I kept the phones busy talking to all of his doctors, but no one really wanted to help.  You feel helpless in a situation like this. I knew there was no cure, but I was fighting to make sure he was comfortable and in as little pain as necessary.

They repaired these stints three times and things never got better.  I had taken him in for labs one day and the nurse informed me that they had done them the day before and forgot to tell me the appointment had been cancelled.  We still had to be there for him to be aspirated, but that appointment was two hours away.  We were in the "lounge" of the surgery ward waiting and Bill was  weak.  I asked them if they could find a gurney for him to lay on while we waited and they said they had none.  NONE! One of the largest hospitals in Indiana and they had no gurneys.  

When you want some  thing done, some times you have to be a little unconventional.  I cleared the bench in the waiting room and had Bill lay down there.  He used my coat as a pillow and his coat as a blanket. Within seconds, a gurney appeared and we were taken to the hallway where he could rest while he was waiting.  There is more than one way to skin a cat. I wasn't going to back  down to some clerk being too lazy to go find a gurney.

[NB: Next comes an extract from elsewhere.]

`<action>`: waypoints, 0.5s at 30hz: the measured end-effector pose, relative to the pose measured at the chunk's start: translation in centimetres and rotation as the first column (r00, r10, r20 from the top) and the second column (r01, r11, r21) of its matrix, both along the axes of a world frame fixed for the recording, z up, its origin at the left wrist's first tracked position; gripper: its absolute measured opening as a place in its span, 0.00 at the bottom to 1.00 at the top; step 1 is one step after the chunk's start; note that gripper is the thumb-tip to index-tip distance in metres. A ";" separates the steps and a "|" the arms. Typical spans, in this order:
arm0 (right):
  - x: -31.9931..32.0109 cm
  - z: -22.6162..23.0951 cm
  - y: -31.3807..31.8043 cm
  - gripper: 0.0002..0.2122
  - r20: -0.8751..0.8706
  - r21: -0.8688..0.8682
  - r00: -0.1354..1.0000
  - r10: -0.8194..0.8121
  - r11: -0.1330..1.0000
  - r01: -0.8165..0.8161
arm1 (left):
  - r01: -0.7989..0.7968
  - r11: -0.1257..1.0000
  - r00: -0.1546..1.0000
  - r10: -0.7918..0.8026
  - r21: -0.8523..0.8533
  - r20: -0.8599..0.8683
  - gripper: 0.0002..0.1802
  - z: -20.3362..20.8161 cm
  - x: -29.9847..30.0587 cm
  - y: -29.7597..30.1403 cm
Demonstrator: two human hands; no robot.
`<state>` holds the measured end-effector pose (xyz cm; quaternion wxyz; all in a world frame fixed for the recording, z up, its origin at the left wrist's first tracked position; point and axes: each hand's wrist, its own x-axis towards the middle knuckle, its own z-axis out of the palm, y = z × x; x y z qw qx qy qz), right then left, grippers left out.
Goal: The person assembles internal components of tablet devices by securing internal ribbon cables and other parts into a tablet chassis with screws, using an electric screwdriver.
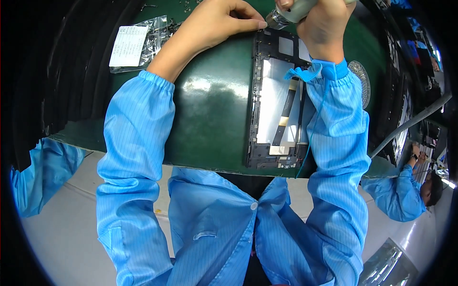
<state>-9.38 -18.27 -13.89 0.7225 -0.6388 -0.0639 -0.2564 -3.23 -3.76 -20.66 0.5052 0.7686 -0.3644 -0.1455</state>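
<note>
your right hand [324, 26]: gripping pale metal-nosed tool [299, 10] | your left hand [219, 21]: half-curled, hold unclear, at black-framed rectangular device [274, 102]

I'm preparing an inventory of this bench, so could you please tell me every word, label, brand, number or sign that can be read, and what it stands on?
None can be read.
White label at the clear bag: rows of print, too small and blurred to read.
Open device: no readable marking.
Tool in the right hand: no readable marking.
</note>
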 end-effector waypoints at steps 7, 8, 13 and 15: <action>0.2 -0.1 0.1 0.09 -0.008 0.005 1.000 -0.013 1.000 0.013 | -0.048 0.993 0.995 0.038 -0.109 -0.087 0.10 0.3 -0.5 0.1; 0.2 -0.2 0.0 0.09 -0.010 0.005 1.000 -0.013 1.000 0.013 | -0.048 0.993 0.995 0.039 -0.108 -0.089 0.10 0.3 -0.6 0.1; 0.1 -0.2 -0.6 0.09 -0.007 0.003 1.000 -0.013 1.000 0.013 | -0.079 0.996 0.991 0.075 -0.041 -0.107 0.11 0.9 -0.8 -0.1; 0.1 -0.2 -0.6 0.09 -0.001 0.001 1.000 -0.013 1.000 0.013 | -0.082 0.995 0.989 0.075 -0.055 -0.125 0.10 1.0 -1.0 -0.2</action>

Every time he went in the hospital, he came out weaker.  In a month, he had lost close to fifty pounds.  I recalled the first day we went to see the oncologist, they wanted to take his height, he stood up against the wall and she told him he was six foot three.  He wanted to argue with this nurse about his height, so she measured him again.  He was like a child!  He stood up so tall and erect and she said, "Nope, you are six foot three."  He mumbled that she had no idea how to read the growth chart.  So many funny stories during a time that was so heartbreaking for everyone.